Otomycosis, antifungal ear drops, aural toileting, humidity, fungal studies, resource poor country.

Abstract

Background: Otomycosis is one of the commonest causes of otitis externa seen in otorhinolaryngology clinics especially in tropical regions of the world. This study determines the prevalence of otomycosis in Port Harcourt, Nigeria and highlights its management challenges and outcomes.

Patients and Methods: This is a retrospective study of patients seen in the Ear, Nose, and Throat clinics of the University of Port Harcourt Teaching Hospital, within a period of 5 years (from January 2009 to December 2013) who were diagnosed clinically with Otomycosis. Data extracted include; demographic data (age and sex), clinical features, predisposing factors, treatment and management outcomes. Data were illustrated using simple statistical tables and figures.

 Results: Our study revealed that out of 7486 patients seen in our clinics, 1115 were diagnosed clinically with Otomycosis, indicating a prevalence of 14.9%. Out of this, males were 553 (49.6%) and females 562 (50.4%) with M: F ratio of 1:1.02. The commonest 1108 (99.4%) symptom was itching in the ears followed by otalgia 998 (89.5%).The commonest 1113 (%) otoscopic finding was whitish debris in the external auditory canal.

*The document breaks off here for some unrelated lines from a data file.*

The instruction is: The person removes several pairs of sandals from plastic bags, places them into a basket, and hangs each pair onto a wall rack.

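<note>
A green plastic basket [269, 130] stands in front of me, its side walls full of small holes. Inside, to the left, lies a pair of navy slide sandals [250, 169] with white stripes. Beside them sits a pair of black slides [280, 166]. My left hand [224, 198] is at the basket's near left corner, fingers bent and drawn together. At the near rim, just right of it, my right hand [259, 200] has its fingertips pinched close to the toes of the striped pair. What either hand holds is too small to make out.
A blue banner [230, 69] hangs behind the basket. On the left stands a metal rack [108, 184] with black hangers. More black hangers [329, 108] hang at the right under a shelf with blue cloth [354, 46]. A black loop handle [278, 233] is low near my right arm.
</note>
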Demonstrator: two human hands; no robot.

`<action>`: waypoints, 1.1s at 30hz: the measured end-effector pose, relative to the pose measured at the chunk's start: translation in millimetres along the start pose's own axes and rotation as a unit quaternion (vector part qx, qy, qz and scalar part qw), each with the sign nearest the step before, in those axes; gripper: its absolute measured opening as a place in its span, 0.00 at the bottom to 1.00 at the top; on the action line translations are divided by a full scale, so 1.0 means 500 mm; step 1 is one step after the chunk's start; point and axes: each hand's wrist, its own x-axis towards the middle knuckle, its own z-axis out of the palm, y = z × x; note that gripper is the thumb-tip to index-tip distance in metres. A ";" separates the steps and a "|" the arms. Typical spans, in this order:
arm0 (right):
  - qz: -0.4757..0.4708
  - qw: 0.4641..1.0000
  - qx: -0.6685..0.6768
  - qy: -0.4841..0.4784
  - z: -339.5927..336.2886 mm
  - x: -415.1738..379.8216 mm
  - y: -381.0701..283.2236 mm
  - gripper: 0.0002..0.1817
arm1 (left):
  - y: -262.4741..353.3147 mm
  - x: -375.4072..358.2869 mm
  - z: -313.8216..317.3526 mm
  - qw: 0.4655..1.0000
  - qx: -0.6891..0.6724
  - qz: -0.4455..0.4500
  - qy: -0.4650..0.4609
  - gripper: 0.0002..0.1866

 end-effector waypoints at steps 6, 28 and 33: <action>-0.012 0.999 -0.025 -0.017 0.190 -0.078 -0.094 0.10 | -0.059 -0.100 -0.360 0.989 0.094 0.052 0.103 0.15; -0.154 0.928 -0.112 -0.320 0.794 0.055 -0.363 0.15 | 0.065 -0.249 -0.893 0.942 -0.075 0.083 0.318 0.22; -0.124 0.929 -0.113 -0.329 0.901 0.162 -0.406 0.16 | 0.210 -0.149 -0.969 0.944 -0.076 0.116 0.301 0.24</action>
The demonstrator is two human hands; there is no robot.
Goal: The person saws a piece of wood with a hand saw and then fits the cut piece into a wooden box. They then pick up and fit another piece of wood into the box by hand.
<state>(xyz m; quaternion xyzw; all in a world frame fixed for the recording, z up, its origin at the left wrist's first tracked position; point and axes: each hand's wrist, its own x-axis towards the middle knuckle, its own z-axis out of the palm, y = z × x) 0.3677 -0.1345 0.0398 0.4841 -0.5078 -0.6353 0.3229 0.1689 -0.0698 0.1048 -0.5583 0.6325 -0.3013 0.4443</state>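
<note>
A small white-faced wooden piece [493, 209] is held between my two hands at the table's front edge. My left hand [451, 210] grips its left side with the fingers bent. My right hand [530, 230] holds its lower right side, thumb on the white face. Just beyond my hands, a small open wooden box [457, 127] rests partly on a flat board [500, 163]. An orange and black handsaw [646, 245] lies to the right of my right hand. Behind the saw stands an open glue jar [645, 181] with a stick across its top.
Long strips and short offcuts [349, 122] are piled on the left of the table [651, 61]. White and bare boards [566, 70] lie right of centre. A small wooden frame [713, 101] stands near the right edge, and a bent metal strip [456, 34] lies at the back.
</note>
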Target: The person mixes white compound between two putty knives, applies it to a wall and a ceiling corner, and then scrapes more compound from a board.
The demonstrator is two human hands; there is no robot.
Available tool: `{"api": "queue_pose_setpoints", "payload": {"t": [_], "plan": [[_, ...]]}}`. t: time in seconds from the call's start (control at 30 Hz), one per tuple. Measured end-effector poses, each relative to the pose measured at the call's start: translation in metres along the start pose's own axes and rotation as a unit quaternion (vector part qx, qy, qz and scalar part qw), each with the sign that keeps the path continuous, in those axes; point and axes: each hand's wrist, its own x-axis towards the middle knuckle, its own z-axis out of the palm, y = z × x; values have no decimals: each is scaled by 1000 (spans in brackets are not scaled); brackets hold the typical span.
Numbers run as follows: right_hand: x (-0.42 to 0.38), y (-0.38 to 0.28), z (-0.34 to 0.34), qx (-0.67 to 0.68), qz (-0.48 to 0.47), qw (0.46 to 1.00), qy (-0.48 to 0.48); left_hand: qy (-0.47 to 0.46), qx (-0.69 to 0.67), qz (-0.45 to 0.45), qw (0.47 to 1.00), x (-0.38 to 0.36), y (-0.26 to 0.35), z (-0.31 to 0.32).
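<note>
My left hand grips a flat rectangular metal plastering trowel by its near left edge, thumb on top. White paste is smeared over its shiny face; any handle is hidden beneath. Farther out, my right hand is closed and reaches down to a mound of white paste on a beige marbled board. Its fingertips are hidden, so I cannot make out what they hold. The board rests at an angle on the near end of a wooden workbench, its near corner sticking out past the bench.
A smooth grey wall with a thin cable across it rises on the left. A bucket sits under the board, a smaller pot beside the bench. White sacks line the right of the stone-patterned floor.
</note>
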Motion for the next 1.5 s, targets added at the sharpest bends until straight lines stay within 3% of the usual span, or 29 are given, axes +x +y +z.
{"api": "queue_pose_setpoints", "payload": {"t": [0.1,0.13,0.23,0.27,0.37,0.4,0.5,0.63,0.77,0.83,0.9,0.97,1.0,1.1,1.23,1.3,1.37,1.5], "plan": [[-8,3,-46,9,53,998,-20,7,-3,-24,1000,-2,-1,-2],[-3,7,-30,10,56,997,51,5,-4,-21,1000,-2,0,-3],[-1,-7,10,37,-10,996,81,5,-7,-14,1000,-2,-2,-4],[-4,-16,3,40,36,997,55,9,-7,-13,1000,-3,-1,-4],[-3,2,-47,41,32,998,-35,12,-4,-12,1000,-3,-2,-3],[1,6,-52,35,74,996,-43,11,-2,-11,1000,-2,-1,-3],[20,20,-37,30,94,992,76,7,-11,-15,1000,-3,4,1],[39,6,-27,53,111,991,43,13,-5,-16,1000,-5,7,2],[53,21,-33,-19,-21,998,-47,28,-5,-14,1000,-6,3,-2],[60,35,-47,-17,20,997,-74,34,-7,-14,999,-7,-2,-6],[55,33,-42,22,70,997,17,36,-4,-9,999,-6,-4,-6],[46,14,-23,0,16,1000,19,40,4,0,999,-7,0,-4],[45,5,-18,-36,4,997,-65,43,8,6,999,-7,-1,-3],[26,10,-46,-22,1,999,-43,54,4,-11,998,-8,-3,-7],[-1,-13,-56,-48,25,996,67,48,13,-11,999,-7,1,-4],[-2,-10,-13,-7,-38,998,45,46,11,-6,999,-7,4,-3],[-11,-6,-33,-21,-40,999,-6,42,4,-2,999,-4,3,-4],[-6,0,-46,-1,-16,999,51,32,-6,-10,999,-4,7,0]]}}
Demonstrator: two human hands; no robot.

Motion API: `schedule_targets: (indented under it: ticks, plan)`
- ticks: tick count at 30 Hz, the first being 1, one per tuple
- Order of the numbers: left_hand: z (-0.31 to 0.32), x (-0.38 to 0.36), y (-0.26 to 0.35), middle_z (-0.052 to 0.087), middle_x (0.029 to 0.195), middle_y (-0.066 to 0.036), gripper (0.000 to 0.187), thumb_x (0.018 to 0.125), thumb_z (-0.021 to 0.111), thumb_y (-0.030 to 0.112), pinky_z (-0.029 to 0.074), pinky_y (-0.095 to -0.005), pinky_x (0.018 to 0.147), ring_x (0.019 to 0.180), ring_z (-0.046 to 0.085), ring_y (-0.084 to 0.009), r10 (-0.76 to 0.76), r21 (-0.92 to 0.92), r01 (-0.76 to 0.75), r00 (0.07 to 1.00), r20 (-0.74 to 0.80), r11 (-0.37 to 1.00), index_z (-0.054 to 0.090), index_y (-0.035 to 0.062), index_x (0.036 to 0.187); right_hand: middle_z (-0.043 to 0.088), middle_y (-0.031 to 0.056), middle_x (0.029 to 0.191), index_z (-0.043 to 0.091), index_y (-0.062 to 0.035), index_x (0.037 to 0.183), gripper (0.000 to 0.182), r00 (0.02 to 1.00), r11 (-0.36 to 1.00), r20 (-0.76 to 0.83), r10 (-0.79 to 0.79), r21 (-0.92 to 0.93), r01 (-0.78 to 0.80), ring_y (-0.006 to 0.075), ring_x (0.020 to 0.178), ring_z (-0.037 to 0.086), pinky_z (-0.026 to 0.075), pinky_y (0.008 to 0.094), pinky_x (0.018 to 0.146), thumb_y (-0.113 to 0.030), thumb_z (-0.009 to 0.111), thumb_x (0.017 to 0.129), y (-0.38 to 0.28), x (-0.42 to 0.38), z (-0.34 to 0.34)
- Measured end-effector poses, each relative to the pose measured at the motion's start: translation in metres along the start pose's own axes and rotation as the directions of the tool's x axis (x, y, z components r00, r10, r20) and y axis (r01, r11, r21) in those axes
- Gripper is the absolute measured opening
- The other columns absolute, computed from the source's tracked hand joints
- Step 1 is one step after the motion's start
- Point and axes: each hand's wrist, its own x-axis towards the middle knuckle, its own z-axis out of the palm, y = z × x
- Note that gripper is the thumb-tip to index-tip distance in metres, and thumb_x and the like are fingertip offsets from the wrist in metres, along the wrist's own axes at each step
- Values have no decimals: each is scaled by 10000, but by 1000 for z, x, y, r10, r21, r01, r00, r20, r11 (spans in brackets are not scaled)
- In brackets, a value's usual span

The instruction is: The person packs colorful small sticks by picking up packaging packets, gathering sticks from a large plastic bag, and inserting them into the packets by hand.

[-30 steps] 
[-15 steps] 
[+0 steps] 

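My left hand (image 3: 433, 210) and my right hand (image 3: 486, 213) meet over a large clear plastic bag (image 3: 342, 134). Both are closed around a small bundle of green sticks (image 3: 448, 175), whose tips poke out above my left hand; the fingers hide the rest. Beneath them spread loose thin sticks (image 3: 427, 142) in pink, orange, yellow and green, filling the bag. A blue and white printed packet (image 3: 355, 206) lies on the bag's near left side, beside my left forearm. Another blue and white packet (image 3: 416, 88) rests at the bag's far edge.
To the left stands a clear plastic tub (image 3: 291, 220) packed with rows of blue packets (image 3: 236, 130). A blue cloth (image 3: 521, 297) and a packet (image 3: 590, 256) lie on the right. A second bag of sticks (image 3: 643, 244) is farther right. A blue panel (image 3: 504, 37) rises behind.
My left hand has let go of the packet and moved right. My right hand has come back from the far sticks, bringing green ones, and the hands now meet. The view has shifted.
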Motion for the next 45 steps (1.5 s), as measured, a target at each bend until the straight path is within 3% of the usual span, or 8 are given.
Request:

The commonest 560 (50.22%) treatment modality used was ear syringing with warm normal saline + wick packing with antifungal cream + the use of antifungal ear drop (figure 2).

Conclusion: Clinical diagnosis of otomycosis and uninterrupted medical treatment with antifungal agents for 6 weeks after appropriate ear toileting can give good clinical outcomes despite the absence of facilities for laboratory diagnosis.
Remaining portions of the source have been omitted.